* WORK INSTRUCTIONS
Retype each line of the material below word for word; pictures stay out.

* DATA SHOWN
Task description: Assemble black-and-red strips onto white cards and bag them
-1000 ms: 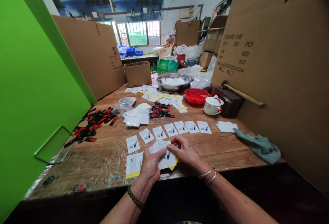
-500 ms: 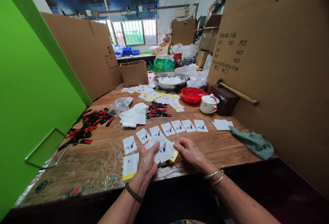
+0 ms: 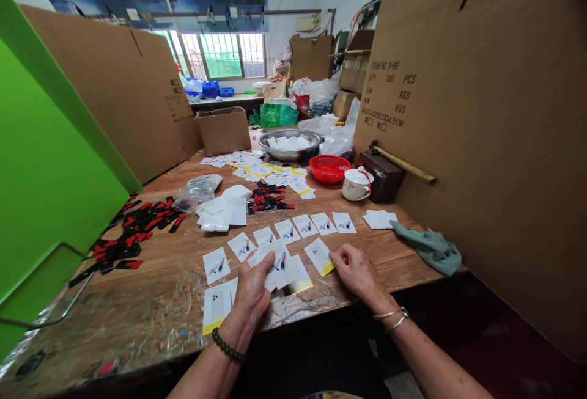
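Observation:
My left hand (image 3: 255, 283) is closed around a small fan of white printed cards (image 3: 280, 266), thumb on top. Between the thumb and fingers of my right hand (image 3: 356, 269) is the yellow-edged corner of a phone-picture card (image 3: 318, 255), held just over the table. Beyond my hands, several white cards with a coloured print (image 3: 303, 225) lie in a curved row. Another phone-picture card (image 3: 217, 306) with a yellow strip lies left of my left hand, partly overlapping other cards. A pale card with a yellow edge (image 3: 300, 275) shows beside the held fan.
Black-and-red strips (image 3: 151, 219) are heaped at left, near white packets (image 3: 224, 206). Farther back are a metal basin (image 3: 291, 153), a red basket (image 3: 330, 170) and a lidded cup (image 3: 356, 186). A grey-green cloth (image 3: 428, 249) lies at right. Tall cardboard (image 3: 472, 142) walls the right side.
My right hand has drawn a phone-picture card away from the fan to the right, and its face now shows. My left hand keeps its cards. The whole view has shifted slightly.

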`<state>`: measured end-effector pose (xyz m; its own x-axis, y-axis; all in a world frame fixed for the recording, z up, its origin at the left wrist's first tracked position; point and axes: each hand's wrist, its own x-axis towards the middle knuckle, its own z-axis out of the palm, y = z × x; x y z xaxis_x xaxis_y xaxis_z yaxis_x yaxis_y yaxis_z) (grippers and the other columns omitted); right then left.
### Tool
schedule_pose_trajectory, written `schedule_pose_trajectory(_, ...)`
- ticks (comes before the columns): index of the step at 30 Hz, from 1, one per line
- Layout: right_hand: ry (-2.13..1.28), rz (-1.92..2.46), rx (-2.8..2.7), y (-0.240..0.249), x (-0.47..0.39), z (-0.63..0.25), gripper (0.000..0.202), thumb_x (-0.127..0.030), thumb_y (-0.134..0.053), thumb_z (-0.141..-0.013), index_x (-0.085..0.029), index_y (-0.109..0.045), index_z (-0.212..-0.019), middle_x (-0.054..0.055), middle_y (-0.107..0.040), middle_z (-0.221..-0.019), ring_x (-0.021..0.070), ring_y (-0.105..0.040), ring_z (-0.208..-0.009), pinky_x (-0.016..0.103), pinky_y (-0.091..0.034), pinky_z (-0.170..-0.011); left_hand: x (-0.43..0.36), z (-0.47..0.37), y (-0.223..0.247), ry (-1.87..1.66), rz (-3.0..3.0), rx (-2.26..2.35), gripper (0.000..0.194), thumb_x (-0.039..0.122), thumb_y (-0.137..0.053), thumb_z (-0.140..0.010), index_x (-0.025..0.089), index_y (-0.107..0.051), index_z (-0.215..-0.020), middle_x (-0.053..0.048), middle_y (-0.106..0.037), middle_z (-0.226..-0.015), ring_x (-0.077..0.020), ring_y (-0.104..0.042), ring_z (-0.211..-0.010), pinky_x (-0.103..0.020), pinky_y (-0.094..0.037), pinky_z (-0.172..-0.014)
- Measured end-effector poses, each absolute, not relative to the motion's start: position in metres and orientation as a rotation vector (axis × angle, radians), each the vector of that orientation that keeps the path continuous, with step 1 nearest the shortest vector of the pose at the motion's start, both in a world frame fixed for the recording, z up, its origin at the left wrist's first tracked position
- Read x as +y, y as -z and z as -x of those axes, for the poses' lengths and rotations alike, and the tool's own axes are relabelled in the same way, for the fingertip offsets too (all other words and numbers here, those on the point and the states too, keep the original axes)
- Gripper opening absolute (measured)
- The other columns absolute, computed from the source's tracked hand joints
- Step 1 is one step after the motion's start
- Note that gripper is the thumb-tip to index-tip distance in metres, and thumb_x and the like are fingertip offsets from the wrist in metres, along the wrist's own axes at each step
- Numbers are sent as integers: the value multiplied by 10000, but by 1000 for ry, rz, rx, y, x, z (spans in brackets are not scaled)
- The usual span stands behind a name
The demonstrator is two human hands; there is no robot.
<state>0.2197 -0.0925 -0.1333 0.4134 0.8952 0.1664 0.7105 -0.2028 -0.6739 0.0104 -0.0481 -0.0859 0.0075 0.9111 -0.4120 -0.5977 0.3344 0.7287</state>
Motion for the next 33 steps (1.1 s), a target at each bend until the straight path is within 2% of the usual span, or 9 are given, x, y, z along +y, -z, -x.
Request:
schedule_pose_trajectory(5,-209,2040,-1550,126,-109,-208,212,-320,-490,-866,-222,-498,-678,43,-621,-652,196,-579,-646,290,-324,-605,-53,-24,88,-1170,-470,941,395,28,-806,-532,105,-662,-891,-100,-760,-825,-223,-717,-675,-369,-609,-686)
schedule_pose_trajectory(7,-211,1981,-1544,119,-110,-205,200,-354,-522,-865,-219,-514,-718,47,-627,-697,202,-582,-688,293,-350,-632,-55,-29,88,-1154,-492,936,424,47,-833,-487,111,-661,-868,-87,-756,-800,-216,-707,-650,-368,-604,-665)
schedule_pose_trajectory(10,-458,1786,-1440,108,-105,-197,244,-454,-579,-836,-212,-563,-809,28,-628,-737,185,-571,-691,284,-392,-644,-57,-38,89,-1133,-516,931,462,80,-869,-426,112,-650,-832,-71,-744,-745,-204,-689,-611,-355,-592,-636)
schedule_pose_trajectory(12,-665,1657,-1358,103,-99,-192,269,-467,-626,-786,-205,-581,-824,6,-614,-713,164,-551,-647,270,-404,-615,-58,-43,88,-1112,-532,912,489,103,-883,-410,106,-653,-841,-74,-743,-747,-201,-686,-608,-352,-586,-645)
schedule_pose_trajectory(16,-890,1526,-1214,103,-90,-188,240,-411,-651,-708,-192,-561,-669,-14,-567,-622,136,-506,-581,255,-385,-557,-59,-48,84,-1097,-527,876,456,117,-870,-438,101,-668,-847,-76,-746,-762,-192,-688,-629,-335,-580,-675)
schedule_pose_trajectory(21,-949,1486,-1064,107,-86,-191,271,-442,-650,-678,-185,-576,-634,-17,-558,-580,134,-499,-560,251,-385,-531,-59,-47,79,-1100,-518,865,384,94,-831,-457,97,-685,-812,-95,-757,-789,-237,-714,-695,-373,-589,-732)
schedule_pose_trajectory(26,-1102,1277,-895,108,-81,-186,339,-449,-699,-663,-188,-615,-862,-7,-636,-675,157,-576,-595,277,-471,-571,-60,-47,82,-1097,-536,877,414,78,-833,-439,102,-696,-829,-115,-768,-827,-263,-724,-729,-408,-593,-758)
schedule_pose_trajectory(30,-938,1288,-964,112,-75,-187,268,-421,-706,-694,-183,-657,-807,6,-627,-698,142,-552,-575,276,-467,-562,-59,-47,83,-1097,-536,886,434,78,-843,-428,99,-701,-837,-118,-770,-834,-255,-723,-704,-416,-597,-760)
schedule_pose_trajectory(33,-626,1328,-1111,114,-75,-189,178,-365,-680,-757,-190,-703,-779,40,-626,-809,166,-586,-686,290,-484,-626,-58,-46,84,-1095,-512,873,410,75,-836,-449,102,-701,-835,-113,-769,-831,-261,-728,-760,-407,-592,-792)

* EXERCISE RESULT
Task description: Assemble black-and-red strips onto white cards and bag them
-1000 ms: 
-500 ms: 
+0 ms: 
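Observation:
My left hand (image 3: 255, 283) is closed around a small fan of white printed cards (image 3: 280, 266), thumb on top. Between the thumb and fingers of my right hand (image 3: 356, 269) is the yellow-edged corner of a phone-picture card (image 3: 318, 255), held just over the table. Beyond my hands, several white cards with a coloured print (image 3: 303, 225) lie in a curved row. Another phone-picture card (image 3: 217, 306) with a yellow strip lies left of my left hand, partly overlapping other cards. A pale card with a yellow edge (image 3: 300, 275) shows beside the held fan.
Black-and-red strips (image 3: 151, 219) are heaped at left, near white packets (image 3: 224, 206). Farther back are a metal basin (image 3: 291, 153), a red basket (image 3: 330, 170) and a lidded cup (image 3: 356, 186). A grey-green cloth (image 3: 428, 249) lies at right. Tall cardboard (image 3: 472, 142) walls the right side.
My right hand has drawn a phone-picture card away from the fan to the right, and its face now shows. My left hand keeps its cards. The whole view has shifted slightly.
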
`<state>`: measured end-effector pose (xyz m; its own x-axis, y-axis; all in a world frame fixed for the recording, z up, its origin at the left wrist's first tracked position; point and axes: each hand's wrist, its own x-axis towards the middle knuckle, its own z-axis out of the palm, y = z × x; x y z xaxis_x xaxis_y xaxis_z yaxis_x yaxis_y yaxis_z) (grippers and the other columns omitted); right then left.
### Tool
schedule_pose_trajectory, written `schedule_pose_trajectory(_, ...)`
- ticks (comes before the columns): index of the step at 30 Hz, from 1, one per line
- Layout: right_hand: ry (-2.13..1.28), rz (-1.92..2.46), rx (-2.8..2.7), y (-0.240..0.249), x (-0.47..0.39), z (-0.63..0.25), gripper (0.000..0.202), thumb_x (-0.127..0.030), thumb_y (-0.134..0.053), thumb_z (-0.141..-0.013), index_x (-0.085..0.029), index_y (-0.109..0.045), index_z (-0.212..-0.019), middle_x (-0.054..0.055), middle_y (-0.107..0.040), middle_z (-0.221..-0.019), ring_x (-0.021..0.070), ring_y (-0.105..0.040), ring_z (-0.208..-0.009), pinky_x (-0.016..0.103), pinky_y (-0.091..0.034), pinky_z (-0.170..-0.011); left_hand: x (-0.43..0.36), z (-0.47..0.37), y (-0.223..0.247), ry (-1.87..1.66), rz (-3.0..3.0), rx (-2.26..2.35), gripper (0.000..0.194), thumb_x (-0.039..0.122), thumb_y (-0.137..0.053), thumb_z (-0.140..0.010), index_x (-0.025..0.089), index_y (-0.107..0.051), index_z (-0.215..-0.020), middle_x (-0.053..0.048), middle_y (-0.106..0.037), middle_z (-0.226..-0.015), ring_x (-0.077..0.020), ring_y (-0.104..0.042), ring_z (-0.211..-0.010), pinky_x (-0.103..0.020), pinky_y (-0.094..0.037), pinky_z (-0.172..-0.014)
- Measured end-effector poses, each absolute, not relative to the motion's start: position in metres and orientation as a rotation vector (axis × angle, radians), each the vector of that orientation that keeps the path continuous, with step 1 nearest the shortest vector of the pose at the motion's start, both in a world frame fixed for the recording, z up, its origin at the left wrist's first tracked position
- Read x as +y, y as -z and z as -x of those axes, for the poses' lengths and rotations alike, and the tool's own axes are relabelled in the same way, for the fingertip offsets too (all other words and numbers here, those on the point and the states too, keep the original axes)
- Gripper opening absolute (measured)
- The other columns absolute, computed from the source's tracked hand joints
- Step 1 is one step after the motion's start
- Note that gripper is the thumb-tip to index-tip distance in metres, and thumb_x and the like are fingertip offsets from the wrist in metres, along the wrist's own axes at each step
- Numbers are sent as integers: the value multiplied by 10000, but by 1000 for ry, rz, rx, y, x, z (spans in brackets are not scaled)
- The usual span stands behind a name
The demonstrator is two human hands; there is no robot.
<state>0.2197 -0.0925 -0.1333 0.4134 0.8952 0.1664 0.7105 -0.2028 -0.6739 0.0104 -0.0481 -0.0859 0.0075 0.9111 -0.4120 -0.5977 0.3344 0.7287</state>
Motion for the next 33 steps (1.1 s), a target at each bend until the straight path is within 2% of the usual span, or 9 are given, x, y, z along +y, -z, -x.
Request:
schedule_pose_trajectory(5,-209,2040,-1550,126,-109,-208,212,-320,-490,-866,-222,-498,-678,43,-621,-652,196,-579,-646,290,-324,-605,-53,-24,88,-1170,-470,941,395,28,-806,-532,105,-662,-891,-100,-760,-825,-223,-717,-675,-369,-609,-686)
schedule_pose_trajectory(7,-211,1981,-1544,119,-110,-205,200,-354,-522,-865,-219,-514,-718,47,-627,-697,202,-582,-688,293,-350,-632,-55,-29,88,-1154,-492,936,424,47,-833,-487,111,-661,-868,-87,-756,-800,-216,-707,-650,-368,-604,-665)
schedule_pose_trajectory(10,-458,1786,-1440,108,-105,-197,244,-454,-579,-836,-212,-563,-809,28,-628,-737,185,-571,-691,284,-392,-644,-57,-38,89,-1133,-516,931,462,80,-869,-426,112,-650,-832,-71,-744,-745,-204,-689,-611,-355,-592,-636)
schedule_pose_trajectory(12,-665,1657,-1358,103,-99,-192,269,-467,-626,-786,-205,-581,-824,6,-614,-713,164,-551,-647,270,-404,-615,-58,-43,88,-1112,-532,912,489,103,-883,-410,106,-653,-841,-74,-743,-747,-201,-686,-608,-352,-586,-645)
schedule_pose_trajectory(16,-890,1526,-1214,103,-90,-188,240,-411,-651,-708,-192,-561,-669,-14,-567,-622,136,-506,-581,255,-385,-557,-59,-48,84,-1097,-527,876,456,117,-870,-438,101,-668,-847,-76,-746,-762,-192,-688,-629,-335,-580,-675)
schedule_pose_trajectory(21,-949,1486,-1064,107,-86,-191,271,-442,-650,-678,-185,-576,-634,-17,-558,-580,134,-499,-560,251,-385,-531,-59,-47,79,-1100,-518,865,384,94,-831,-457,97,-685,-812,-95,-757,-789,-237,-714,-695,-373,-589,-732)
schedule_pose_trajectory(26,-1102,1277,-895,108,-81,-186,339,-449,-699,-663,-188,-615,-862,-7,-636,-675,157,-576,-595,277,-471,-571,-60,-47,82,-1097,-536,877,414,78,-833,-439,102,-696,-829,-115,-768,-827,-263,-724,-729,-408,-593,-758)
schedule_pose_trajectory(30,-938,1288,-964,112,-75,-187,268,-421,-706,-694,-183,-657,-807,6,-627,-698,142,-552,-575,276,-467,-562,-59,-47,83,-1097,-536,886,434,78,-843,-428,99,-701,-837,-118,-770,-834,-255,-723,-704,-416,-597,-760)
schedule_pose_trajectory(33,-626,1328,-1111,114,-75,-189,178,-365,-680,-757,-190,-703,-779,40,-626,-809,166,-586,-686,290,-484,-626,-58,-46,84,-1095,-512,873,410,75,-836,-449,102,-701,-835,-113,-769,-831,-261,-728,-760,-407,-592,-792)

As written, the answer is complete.